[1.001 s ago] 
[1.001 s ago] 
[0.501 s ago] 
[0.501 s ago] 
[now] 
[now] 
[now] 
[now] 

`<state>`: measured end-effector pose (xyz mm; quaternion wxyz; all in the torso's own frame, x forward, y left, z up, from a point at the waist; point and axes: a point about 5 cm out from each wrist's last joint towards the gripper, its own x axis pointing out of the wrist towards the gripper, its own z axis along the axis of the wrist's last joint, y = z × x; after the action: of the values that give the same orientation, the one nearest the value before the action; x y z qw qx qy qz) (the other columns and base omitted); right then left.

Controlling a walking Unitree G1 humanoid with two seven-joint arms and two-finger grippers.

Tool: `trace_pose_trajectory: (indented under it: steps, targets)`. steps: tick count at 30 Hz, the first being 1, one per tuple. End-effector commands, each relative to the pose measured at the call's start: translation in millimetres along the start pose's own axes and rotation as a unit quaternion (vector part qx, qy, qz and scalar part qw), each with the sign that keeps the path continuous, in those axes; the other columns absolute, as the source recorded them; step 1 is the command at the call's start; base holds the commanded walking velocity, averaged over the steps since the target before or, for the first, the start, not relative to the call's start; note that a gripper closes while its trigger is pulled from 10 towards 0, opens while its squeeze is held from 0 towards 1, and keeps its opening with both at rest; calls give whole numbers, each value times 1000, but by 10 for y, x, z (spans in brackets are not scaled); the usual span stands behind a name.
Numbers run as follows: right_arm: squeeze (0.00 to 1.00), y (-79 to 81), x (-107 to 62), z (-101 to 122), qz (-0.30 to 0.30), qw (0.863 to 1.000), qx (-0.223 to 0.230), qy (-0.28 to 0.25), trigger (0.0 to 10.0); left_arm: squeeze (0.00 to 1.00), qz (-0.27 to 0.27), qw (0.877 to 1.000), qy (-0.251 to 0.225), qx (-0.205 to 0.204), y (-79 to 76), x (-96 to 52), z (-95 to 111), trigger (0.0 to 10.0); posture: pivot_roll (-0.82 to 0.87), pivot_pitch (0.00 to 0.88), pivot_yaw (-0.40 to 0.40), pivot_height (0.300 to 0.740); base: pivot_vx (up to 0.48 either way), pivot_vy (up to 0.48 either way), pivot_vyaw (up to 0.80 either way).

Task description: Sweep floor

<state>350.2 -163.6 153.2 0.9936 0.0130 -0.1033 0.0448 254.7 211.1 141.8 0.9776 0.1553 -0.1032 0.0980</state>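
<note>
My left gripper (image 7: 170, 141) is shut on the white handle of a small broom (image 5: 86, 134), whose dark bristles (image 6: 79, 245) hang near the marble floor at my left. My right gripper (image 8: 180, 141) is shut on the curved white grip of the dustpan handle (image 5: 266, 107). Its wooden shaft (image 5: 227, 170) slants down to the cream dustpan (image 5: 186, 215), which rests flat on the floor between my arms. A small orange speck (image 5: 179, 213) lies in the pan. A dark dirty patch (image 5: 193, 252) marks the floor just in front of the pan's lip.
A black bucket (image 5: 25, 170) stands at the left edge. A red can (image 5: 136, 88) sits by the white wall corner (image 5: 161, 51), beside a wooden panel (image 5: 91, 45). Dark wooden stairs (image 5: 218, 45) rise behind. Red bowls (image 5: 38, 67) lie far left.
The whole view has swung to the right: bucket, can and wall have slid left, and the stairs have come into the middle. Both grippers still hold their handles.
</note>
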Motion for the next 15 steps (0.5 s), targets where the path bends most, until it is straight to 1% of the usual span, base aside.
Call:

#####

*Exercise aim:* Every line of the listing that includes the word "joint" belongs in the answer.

*Response to this task:*
`<state>`: measured end-effector pose (xyz mm; quaternion wxyz; all in the torso's own frame, x forward, y left, z up, from a point at the waist; point and axes: a point about 5 cm out from each wrist's last joint towards the gripper, its own x axis pointing out of the wrist towards the gripper, its own z axis along the axis of the wrist's last joint, y = z × x; after the action: of the values that give the same orientation, the one nearest the value before the action; x y z qw qx qy qz) (the other columns and base omitted); right then left.
Controlling a walking Unitree G1 humanoid with two seven-joint arms and two-finger grippers.

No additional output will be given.